I'm guessing you need to copy/paste this code because you want users
to be able to type `.x`, `.y`, `.z`, and `.w` instead of `[0]`, `[1]`,
`[2]`, `[3]`. Concept requirements could allow you to use `.x()`, etc
without all of the copy/paste gymnastics. The function `x` would
`requires` that the size of the vector is on the range [1, 4). The `y`
function would `requires` that the vector size is `[2, 4)`, etc.

We don't need a language feature just because some people would rather
use a member variable instead of a function call.

> How would this affect existing code?
> Yes, letting the user be able to create conversion operators willy-nilly could break projects that rely on a class not converting to different types, but I feel this could benefit way more than break. Furthermore, why would a user start adding typecasting randomly in a project? And couldn’t you do this by using member conversion operator overloading?

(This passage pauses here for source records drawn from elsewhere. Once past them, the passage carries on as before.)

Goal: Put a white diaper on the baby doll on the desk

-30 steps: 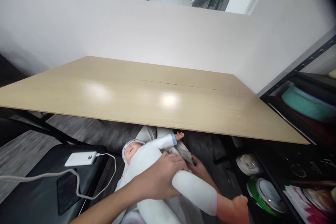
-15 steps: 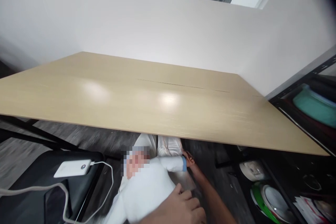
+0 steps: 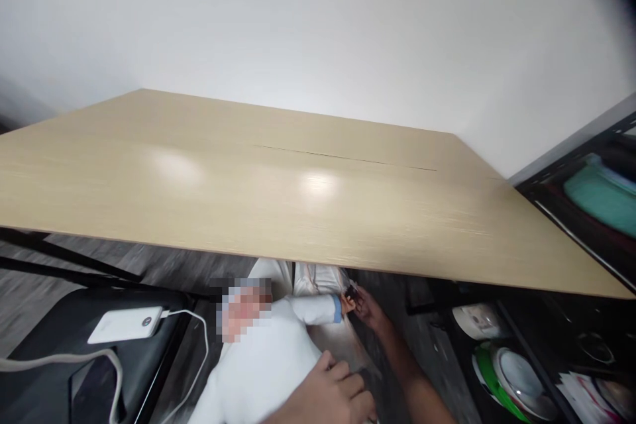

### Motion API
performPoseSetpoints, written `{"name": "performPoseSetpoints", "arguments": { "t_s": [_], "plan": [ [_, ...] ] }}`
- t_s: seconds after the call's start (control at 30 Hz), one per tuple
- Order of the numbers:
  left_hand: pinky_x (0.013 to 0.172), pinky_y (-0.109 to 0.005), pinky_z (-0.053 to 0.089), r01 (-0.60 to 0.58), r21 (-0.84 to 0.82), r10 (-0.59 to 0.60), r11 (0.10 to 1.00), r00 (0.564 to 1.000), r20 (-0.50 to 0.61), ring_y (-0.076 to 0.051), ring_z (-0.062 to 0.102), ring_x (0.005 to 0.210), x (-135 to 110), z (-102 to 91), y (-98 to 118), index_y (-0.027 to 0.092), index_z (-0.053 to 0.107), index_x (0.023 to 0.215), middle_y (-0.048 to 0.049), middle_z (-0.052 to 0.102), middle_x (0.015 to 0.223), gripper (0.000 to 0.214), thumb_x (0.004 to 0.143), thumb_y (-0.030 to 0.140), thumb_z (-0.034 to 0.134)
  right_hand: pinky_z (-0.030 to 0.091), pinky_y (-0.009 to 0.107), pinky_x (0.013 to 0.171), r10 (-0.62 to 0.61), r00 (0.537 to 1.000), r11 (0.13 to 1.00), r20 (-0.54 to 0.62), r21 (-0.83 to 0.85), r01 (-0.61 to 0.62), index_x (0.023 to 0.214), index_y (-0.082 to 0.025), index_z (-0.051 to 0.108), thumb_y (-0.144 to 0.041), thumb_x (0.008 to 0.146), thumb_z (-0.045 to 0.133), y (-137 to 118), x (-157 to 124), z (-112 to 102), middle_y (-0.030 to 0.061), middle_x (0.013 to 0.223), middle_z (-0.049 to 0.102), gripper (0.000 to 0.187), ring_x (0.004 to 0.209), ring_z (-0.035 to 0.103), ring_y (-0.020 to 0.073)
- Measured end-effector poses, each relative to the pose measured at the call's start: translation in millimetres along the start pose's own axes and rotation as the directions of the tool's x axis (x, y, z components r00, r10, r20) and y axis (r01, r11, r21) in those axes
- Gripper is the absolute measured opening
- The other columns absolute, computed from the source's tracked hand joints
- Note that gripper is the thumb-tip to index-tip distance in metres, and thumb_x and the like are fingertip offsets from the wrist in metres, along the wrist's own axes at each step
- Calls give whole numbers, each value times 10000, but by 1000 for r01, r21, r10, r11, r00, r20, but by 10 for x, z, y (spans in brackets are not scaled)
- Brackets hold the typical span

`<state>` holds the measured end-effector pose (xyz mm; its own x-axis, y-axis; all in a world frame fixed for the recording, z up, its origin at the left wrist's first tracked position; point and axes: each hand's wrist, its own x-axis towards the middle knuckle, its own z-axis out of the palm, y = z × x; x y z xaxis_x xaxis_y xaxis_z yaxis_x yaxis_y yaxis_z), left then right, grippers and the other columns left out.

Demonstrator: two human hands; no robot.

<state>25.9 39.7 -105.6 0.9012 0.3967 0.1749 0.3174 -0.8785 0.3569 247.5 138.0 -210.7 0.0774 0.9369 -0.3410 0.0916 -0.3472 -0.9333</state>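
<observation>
Doll [image 3: 268,358] just under table edge [image 3: 318,253]; left hand [image 3: 328,397] curled gripping torso; right hand [image 3: 365,305] pinching doll's wrist.

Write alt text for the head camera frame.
A person's left hand rests on a baby doll dressed in white, while the right hand touches the doll's raised hand just below the edge of a light wooden table. A white power bank with a cable lies on a black surface at left.

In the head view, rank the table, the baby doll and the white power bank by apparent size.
1. table, by far
2. baby doll, partly out of frame
3. white power bank
</observation>
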Motion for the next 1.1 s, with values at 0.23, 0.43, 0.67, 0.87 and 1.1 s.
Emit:
{"name": "performPoseSetpoints", "arguments": {
  "t_s": [0.23, 0.43, 0.67, 0.87, 1.1],
  "plan": [
    [679, -416, 302, 54, -90, -45, 994, 994, 96, -236, 608, 793, 28, -298, 48, 264, 674, 1025, -24, 727, 875, 118, 975, 371, 673, 580, 449, 724, 113, 986, 994, -124, 20, -111, 859, -251, 711, -889, 692, 522, -4, -460, -212, 103, 868, 725, 687, 731, 672, 251],
    [732, -393, 339, 122, -53, -105, 991, 961, 254, -280, 645, 884, 56, -482, 134, 234, 678, 1140, -55, 730, 993, 505, 726, 453, 869, 563, 512, 972, -96, 978, 991, -183, -114, 76, 1098, -211, 721, -743, 832, 567, -584, -736, -109, 139, 1143, 713, 614, 1038, 680, 310],
    [837, -409, 438, 80, 138, -115, 987, 956, 270, -283, 669, 925, 7, -722, 357, 188, 647, 1157, -75, 733, 1065, 521, 776, 471, 862, 400, 434, 1168, -419, 733, 442, 536, -584, 680, 1479, -244, 558, -300, 829, 751, -1463, -1005, 518, 111, 1454, 612, 680, 1348, 529, 296],
    [838, -417, 490, 56, 234, -95, 971, 982, 162, -268, 664, 899, -108, -914, 476, 175, 643, 1110, -78, 714, 1026, 456, 763, 387, 849, 478, 341, 860, -300, 703, 270, 645, -650, 711, 1041, -186, 679, -202, 811, 631, -1649, -769, 1037, 85, 1029, 757, 234, 934, 677, 251],
    [839, -363, 534, -20, 204, 75, 979, 962, -263, -203, 683, 913, -240, -1379, 765, 244, 563, 1413, -18, 749, 1127, 389, 1034, 281, 644, 462, 365, 927, -552, 571, 308, 608, -487, 817, 1122, -202, 646, -182, 762, 617, -2209, -1091, 1164, 81, 1105, 739, 361, 1028, 656, 265]
  ]
}}
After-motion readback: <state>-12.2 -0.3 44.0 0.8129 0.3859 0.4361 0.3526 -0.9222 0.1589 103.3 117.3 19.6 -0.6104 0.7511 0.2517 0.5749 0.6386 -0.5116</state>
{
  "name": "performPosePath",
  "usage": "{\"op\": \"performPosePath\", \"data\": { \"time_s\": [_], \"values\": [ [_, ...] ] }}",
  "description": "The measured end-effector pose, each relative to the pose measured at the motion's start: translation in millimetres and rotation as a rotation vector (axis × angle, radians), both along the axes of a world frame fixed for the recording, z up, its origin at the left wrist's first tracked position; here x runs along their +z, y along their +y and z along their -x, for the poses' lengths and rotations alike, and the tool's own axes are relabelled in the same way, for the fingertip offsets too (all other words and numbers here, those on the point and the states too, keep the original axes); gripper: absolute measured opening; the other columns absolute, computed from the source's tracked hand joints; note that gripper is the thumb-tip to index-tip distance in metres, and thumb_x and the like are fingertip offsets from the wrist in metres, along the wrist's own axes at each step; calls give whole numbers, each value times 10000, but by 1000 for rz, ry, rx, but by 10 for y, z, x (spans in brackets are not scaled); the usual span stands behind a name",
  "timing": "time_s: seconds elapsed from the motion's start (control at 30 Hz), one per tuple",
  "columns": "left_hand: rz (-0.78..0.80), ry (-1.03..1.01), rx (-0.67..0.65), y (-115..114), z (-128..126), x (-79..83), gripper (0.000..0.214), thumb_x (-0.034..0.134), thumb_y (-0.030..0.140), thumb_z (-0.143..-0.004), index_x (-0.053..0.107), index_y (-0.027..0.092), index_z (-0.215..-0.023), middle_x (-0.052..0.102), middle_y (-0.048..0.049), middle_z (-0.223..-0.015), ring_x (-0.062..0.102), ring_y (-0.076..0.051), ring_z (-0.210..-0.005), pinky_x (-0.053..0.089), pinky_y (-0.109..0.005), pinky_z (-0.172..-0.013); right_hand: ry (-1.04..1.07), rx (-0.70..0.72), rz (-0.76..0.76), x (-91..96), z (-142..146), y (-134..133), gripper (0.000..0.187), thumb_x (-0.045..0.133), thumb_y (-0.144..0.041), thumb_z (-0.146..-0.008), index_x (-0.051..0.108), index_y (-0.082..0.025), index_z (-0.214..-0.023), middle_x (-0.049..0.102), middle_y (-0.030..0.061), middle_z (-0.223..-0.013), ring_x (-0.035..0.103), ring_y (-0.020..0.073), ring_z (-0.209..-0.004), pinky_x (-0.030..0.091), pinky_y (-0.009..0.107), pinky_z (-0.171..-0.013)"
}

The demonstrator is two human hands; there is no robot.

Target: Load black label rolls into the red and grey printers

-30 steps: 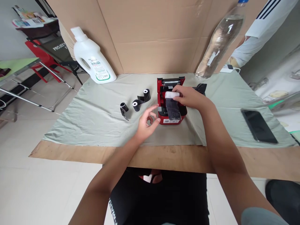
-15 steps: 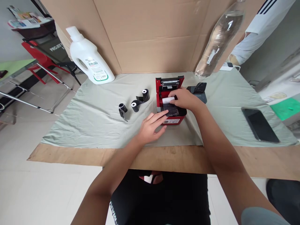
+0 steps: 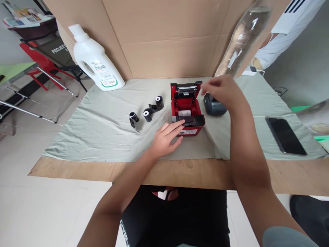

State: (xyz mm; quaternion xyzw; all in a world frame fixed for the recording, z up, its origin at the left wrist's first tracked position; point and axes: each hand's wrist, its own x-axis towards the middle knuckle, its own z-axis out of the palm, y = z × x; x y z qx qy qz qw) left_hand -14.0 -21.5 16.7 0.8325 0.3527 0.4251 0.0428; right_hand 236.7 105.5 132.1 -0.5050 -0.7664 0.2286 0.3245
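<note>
A small red printer (image 3: 187, 109) stands open in the middle of the cloth, lid up at the back. A white paper roll (image 3: 184, 113) lies inside it, with a dark strip (image 3: 187, 119) hanging over the front lip. My left hand (image 3: 166, 138) rests open against the printer's front left corner, fingers stretched onto it. My right hand (image 3: 223, 90) hovers above and to the right of the printer, near its raised lid, holding nothing, fingers loosely curled and slightly blurred. Below that hand sits a dark grey device (image 3: 214, 106).
Two dark rolls (image 3: 153, 109) and a smaller one (image 3: 134, 118) lie left of the printer on the grey-green cloth (image 3: 102, 130). A white jug (image 3: 94, 60) stands back left, a clear bottle (image 3: 241, 37) back right, a phone (image 3: 284, 135) at right. Cardboard walls the back; another person's white sleeve (image 3: 282, 31) shows far right.
My right hand has let go of the white roll, now seated in the printer, and lifted up and right. My left hand moved in to the printer's front.
</note>
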Motion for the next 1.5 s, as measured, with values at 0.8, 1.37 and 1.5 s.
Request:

I don't believe you have properly engaged with this issue.

At its core, your proposal means that the answer to
`std::convertible_to<U, T>` is not fixed. It's not a question you can
ask once U and T are defined as it now may depend on declarations
outside of either type's definition.

That's bad.

Implicit conversion is a property of a type, either of the source type
or the destination type. If you have definitions for both of those
types, `convertible_to` is a question that should have exactly one
answer. To be able to define a conversion operator for a type is not
all that different from being able to add to a type's constructor
overload set after defining the type.